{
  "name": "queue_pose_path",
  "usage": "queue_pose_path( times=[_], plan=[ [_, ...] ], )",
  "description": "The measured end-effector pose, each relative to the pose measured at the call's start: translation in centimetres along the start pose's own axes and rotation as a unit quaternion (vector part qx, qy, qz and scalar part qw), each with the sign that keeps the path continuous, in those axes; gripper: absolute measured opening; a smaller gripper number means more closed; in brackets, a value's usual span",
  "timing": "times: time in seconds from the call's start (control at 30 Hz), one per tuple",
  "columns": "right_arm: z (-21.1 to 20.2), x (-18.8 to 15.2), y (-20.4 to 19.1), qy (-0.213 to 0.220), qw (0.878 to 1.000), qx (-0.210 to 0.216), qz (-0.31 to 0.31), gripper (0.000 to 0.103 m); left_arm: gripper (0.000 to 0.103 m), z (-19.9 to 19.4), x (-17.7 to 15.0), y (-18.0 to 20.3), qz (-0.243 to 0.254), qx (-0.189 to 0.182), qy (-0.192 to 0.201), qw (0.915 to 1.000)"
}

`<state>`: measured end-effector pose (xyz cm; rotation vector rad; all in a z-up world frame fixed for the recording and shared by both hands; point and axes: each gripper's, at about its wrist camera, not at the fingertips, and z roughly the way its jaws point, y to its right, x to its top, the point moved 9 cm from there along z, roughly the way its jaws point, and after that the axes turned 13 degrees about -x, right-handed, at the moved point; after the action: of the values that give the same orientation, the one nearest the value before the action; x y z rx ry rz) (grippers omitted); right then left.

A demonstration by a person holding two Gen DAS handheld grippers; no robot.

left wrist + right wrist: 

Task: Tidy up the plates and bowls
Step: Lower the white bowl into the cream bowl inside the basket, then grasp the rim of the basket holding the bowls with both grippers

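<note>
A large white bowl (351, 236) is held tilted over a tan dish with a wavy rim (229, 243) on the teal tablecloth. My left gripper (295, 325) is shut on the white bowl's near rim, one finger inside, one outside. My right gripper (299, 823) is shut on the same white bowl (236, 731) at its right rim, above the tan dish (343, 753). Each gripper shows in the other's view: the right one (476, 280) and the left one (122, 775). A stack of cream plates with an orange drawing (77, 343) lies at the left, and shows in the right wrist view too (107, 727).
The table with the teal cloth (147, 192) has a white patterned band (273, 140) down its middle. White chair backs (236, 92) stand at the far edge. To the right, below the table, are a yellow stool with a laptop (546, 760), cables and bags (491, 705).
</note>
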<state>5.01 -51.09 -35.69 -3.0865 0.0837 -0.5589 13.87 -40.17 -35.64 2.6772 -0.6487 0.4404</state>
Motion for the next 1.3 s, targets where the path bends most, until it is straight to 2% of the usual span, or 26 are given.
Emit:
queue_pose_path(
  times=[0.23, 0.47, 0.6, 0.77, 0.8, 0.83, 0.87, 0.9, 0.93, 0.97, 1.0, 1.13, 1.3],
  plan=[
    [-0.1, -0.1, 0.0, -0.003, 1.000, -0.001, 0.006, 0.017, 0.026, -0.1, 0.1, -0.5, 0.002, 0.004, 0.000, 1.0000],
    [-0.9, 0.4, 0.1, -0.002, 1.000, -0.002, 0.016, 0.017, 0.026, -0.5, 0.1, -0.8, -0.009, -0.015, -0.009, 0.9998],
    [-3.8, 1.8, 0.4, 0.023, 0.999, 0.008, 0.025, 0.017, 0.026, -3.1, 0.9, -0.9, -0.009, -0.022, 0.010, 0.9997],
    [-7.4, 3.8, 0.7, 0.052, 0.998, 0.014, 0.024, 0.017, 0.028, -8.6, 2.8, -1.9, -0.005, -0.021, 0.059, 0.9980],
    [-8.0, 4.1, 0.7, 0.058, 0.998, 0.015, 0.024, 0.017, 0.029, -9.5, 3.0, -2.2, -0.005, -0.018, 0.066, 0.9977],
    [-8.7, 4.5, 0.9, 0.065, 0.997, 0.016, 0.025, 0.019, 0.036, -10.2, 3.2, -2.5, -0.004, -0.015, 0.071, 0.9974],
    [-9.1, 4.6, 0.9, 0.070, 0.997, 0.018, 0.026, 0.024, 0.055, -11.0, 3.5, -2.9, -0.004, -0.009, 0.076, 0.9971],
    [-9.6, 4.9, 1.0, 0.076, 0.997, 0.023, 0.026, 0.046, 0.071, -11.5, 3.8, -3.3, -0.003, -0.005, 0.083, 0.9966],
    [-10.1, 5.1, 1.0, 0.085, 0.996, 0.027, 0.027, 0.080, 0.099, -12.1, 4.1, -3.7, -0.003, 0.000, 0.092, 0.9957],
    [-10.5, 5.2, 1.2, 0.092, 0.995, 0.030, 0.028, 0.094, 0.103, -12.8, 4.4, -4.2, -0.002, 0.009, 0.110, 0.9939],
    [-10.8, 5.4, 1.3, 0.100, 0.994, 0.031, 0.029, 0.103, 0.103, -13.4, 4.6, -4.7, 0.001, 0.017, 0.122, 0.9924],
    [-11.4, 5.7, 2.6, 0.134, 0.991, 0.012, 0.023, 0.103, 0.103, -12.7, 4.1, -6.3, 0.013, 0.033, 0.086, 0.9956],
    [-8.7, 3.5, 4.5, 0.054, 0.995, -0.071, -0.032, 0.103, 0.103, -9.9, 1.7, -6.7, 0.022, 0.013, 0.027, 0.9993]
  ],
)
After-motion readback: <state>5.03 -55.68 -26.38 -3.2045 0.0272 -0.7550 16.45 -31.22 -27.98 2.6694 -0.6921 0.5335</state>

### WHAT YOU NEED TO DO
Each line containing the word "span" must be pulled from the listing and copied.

### EXPECTED ANSWER
  "description": "The measured end-effector pose, each relative to the pose measured at the call's start: translation in centimetres along the start pose's own axes and rotation as a unit quaternion (vector part qx, qy, qz and scalar part qw), each with the sign that keeps the path continuous, in those axes; gripper: absolute measured opening; a smaller gripper number means more closed; in brackets, a value's usual span",
Motion for the next 1.3 s, targets where the path bends most, until it is straight to 2% of the usual span, or 26 are given.

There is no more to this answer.